The Sugar Loaf
We met up with cousins Ruth and Jon to climb the Sugar Loaf.
We parked to the south-east of the mountain at Porth-y-parc and walked up a track gaining an immediate, but distant view of our target. At the top we entered an area of National Trust land called Parc Lodge and soon joined a sunken track bordered by oak trees in dappled sunlight, climbing all the while.
We emerged into a grassy field and then reached the bracken-covered approach to the Sugar Loaf and our first clear view. We walked up a grassy path, becoming rocky nearer the top and suddenly emerged on the long flattish summit.
The views were spectacular, but much diminished by the heavy haze. This was the view back the way we had come, a rare patch of heather failing to enliven the foreground. Abergavenny and the river Usk can be dimly glimpsed in the distance.
At the far (north-west) end of the summit, there was an impressive rock shambles and further hazy views towards both the Black Mountains and the Brecon Beacons.
After a break for lunch in the shelter of the rocks we descended the north face (ho, ho!) and followed another grassy track through the bracken, passing a pool with a couple of Emperor dragon flies engaged in a mating dance. A little further on we flushed some Grouse noisily into the air. Perhaps they knew the season was about to begin.
As we curved round to the east, the true nature of the summit became visible, with the initial slightly pointed view on the left and the rock shambles on the right.

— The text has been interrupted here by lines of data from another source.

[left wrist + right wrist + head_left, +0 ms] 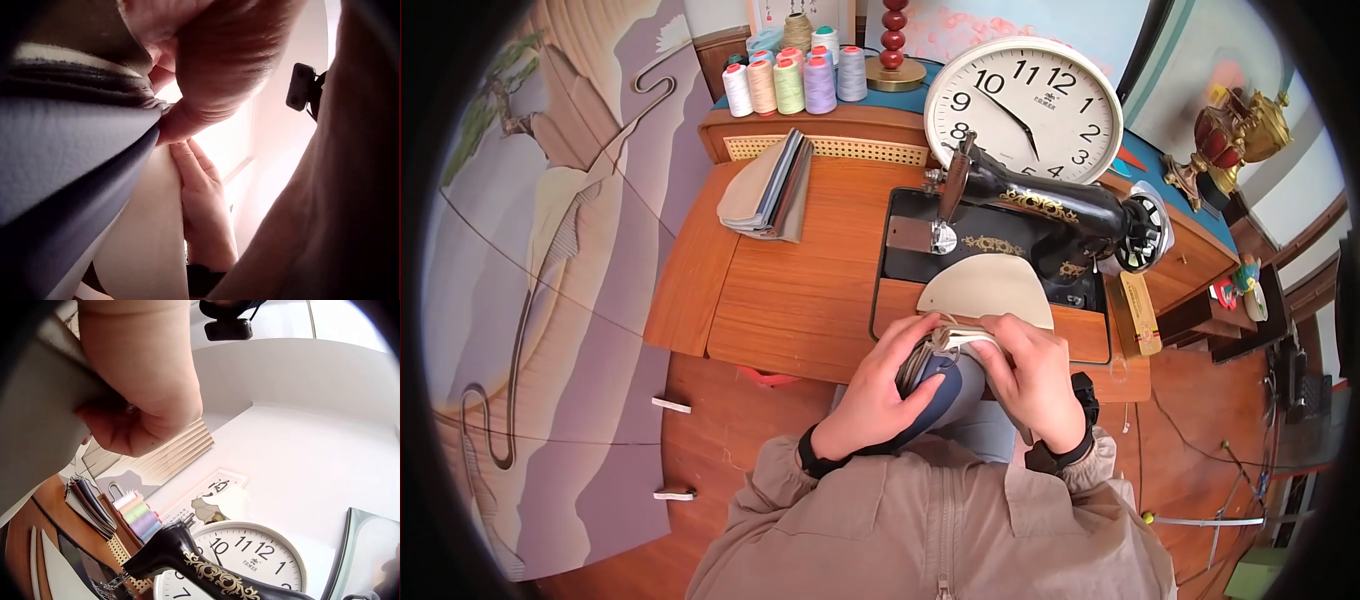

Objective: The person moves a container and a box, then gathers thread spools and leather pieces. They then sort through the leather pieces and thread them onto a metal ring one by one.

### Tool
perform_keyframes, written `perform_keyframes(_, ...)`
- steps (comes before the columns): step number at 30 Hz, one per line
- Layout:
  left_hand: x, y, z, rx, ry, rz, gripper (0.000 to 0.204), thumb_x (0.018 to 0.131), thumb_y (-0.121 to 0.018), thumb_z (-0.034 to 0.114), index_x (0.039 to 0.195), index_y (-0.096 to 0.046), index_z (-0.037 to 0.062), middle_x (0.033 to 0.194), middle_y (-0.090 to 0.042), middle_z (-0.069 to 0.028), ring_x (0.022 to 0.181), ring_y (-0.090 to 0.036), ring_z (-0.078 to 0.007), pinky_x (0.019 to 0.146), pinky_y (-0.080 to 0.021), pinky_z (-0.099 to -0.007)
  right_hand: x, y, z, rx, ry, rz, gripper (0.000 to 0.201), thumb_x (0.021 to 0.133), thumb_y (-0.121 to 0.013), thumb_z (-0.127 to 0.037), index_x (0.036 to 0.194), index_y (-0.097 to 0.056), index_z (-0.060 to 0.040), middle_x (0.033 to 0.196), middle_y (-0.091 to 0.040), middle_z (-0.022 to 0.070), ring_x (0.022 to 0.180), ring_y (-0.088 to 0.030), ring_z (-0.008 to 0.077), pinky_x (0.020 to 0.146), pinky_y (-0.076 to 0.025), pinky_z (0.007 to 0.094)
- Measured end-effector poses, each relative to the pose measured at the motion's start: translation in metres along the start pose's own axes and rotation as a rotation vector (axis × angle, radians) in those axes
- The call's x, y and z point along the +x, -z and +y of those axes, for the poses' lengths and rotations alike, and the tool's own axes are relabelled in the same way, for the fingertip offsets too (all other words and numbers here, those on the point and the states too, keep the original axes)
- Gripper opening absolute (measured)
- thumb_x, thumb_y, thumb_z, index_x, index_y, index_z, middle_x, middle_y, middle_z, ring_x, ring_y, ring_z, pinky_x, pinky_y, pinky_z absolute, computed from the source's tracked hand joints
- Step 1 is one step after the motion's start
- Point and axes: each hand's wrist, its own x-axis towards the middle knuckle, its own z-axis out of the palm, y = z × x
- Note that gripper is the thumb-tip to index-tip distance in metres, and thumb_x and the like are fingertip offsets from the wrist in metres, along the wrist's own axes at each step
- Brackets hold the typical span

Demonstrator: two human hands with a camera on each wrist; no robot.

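Observation:
Both hands hold a bundle of layered fabric pieces, blue, grey and beige (948,402), in front of the sewing table. The left hand (882,388) grips its left side, thumb on the blue layer; in the left wrist view that hand (228,62) pinches the gathered edge of the blue fabric (75,144). The right hand (1035,380) pinches the bundle's right edge near a white strip; in the right wrist view its fingers (119,430) curl over a grey piece (37,419). A flat beige piece (988,288) lies just beyond the hands, at the machine's front.
The black sewing machine (1040,200) stands behind the beige piece. A stack of fabric pieces (765,190) lies on the wooden table (800,310) at the left. Thread spools (790,85), a large clock (1025,110) and a yellow box (1138,315) are around it.

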Motion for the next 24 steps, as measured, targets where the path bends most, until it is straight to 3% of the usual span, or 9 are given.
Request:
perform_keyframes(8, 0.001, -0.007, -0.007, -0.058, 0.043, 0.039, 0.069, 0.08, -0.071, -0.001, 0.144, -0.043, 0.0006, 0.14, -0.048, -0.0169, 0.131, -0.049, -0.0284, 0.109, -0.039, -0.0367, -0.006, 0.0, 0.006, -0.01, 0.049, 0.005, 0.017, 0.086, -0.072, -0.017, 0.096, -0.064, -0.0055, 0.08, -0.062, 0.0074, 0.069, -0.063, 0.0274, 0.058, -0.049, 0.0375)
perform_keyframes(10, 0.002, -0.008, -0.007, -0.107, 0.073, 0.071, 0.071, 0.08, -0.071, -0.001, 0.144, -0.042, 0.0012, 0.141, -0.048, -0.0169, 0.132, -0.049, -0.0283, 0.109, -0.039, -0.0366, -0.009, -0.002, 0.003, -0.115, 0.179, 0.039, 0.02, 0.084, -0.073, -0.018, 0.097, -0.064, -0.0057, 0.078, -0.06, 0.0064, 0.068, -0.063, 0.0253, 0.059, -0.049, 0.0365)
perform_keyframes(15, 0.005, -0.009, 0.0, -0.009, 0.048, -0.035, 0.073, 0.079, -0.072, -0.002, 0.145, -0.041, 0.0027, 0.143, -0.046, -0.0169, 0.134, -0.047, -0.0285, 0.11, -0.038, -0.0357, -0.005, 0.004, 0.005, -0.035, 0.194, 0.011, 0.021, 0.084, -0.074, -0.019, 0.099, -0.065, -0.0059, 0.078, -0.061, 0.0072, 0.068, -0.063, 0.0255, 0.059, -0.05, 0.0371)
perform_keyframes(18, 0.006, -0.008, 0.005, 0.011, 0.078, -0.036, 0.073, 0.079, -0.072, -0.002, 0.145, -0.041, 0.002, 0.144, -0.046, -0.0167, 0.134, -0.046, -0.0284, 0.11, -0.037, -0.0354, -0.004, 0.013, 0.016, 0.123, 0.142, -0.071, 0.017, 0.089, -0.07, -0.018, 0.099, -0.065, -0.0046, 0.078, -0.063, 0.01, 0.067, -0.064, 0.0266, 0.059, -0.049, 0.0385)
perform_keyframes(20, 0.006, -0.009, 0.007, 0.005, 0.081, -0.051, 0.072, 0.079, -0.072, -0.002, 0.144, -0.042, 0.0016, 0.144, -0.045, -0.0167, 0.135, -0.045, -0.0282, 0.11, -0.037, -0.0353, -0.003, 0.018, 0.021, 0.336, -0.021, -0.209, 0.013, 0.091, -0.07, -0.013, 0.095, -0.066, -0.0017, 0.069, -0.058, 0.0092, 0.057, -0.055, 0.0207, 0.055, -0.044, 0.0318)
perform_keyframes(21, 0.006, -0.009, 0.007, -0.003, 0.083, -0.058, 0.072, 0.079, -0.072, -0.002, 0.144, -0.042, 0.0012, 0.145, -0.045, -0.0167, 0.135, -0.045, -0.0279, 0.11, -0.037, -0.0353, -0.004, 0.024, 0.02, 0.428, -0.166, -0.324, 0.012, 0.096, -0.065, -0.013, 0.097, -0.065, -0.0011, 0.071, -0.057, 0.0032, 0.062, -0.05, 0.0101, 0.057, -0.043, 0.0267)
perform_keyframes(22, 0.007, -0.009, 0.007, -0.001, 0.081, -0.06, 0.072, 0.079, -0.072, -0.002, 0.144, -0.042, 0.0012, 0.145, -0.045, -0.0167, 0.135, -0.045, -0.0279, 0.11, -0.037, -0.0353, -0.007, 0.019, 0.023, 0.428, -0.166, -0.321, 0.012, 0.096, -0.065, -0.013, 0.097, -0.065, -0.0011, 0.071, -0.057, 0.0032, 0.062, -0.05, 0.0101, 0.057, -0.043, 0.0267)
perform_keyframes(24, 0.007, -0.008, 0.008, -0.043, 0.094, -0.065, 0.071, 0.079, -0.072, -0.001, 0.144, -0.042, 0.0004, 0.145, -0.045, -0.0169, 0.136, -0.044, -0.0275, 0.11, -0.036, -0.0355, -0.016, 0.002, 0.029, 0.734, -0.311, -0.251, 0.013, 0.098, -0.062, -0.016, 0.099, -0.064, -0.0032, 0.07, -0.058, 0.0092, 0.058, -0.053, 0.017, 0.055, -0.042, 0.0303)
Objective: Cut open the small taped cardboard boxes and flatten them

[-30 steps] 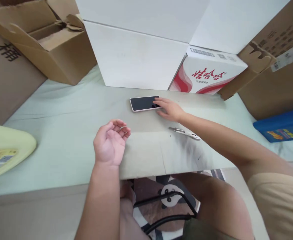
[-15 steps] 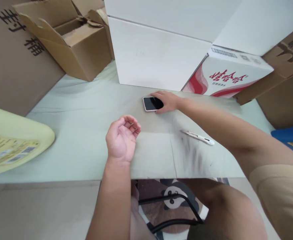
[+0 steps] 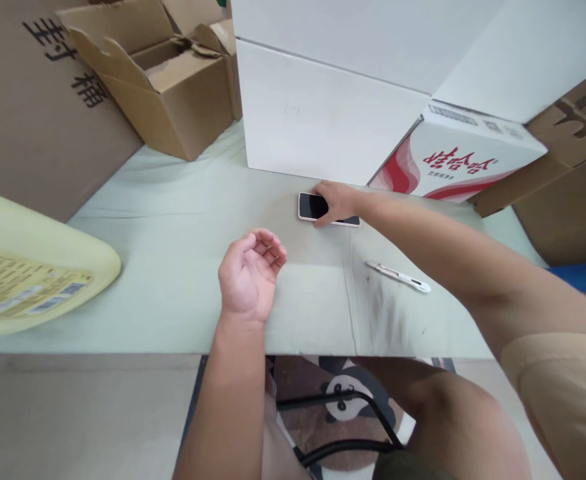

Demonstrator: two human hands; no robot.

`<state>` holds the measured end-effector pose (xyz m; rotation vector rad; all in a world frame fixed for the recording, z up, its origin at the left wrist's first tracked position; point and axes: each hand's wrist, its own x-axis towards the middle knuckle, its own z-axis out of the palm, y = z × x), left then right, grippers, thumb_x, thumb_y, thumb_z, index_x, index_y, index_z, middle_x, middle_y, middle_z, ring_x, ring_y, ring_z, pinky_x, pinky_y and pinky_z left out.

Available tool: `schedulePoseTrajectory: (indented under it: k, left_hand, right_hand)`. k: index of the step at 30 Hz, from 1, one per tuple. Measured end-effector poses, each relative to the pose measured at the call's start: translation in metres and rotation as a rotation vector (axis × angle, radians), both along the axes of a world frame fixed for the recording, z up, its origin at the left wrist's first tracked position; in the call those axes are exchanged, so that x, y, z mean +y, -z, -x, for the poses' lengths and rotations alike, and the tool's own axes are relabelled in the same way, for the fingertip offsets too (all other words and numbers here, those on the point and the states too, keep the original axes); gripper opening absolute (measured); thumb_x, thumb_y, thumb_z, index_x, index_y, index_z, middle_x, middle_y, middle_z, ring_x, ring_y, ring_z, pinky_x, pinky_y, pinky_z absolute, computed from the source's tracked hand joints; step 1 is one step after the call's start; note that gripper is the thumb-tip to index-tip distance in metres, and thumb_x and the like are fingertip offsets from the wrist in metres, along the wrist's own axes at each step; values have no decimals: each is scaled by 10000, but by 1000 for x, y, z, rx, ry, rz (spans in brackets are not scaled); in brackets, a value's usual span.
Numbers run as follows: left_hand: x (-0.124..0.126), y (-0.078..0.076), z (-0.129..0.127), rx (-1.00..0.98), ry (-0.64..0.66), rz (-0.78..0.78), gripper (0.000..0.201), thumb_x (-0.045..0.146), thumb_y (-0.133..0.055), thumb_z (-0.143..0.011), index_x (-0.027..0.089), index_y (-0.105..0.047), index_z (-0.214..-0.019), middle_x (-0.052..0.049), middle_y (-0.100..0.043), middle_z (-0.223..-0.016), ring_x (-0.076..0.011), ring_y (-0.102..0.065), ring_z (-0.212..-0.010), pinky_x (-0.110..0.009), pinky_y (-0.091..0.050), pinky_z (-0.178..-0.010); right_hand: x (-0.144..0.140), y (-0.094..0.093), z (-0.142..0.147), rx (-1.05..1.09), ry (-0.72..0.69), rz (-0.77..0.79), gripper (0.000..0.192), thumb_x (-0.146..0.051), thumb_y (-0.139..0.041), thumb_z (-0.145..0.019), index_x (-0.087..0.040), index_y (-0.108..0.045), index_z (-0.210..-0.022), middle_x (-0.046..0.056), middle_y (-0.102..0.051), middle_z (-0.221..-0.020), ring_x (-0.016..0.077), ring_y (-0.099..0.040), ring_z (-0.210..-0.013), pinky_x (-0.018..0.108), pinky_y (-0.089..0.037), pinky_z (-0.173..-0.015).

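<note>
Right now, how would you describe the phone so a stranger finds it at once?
Start at the big white box at the table's far side. Just before it, under the right hand, lies the phone: flat, dark-screened, pale-edged, unlike the thin white utility knife nearer you.

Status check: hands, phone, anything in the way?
Right hand flat on phone. Left hand empty, curled, palm up. Cutter lies beside right arm, apart.

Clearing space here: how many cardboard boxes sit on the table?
5, possibly more out of frame: large brown box far left, open box, white box, red-printed box, brown box right.
</note>
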<state>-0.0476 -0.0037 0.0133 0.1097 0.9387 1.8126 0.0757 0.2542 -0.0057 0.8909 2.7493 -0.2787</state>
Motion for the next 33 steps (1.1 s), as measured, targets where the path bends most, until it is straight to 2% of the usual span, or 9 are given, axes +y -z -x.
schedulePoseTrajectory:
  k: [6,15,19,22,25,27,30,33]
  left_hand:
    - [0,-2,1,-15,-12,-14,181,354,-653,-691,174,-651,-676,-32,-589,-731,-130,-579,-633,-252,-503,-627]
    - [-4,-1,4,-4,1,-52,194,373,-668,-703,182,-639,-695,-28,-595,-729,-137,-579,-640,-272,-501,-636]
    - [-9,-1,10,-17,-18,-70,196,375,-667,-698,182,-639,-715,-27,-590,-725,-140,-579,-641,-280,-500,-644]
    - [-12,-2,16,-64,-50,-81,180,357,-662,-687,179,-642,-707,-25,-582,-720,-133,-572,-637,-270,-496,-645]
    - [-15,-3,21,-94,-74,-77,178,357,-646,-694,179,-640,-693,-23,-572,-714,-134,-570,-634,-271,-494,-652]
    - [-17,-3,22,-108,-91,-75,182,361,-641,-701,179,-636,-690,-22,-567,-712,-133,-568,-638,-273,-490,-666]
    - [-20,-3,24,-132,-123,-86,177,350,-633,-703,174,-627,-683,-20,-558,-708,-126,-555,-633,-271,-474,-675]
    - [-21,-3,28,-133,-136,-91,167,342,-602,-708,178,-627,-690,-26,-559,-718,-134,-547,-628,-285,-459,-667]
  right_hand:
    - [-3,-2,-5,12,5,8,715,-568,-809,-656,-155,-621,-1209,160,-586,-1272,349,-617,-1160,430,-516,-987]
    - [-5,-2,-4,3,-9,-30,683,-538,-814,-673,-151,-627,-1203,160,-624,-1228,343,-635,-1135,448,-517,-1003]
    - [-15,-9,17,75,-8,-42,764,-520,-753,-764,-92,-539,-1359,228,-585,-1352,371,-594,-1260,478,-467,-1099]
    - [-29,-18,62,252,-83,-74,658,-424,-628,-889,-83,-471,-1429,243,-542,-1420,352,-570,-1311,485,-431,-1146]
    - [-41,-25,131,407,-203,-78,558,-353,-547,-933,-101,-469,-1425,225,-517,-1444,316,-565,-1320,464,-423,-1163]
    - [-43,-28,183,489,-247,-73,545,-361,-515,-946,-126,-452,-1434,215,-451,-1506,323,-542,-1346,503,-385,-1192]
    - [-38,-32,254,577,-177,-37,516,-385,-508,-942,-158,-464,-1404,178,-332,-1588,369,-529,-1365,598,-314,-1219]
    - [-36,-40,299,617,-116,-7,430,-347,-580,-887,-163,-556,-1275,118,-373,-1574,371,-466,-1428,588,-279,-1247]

We continued on, now heading south, and enjoyed clearer views of Ysgyryd Fawr (pronounced something like Skirrid) on our left. Ruth told us that it was also known as the holy mountain on account of a legend that the large land slip on the other side occurred at the exact moment of Christ's crucifixion. I expressed some scepticism about this - how did they know? The remains of St Michael's chapel lie just behind the summit.
We entered a forest of oak trees, all of a similar age, but with improved dappling compared to the earlier ones.
At an isolated house called Summer View we did a dog-leg back into the forest at a lower level and followed the contours until we reached another track higher up from the parking point. We descended to reach the car and enjoy one last view of Abergavenny. The Blorenge, our next project, just intrudes into the photo on the right.
Conditions: warm, hazy, windy at the top.
Distance: about 6 miles.
Map: Explorer OL13 (Brecon Beacons).
Rating: four stars.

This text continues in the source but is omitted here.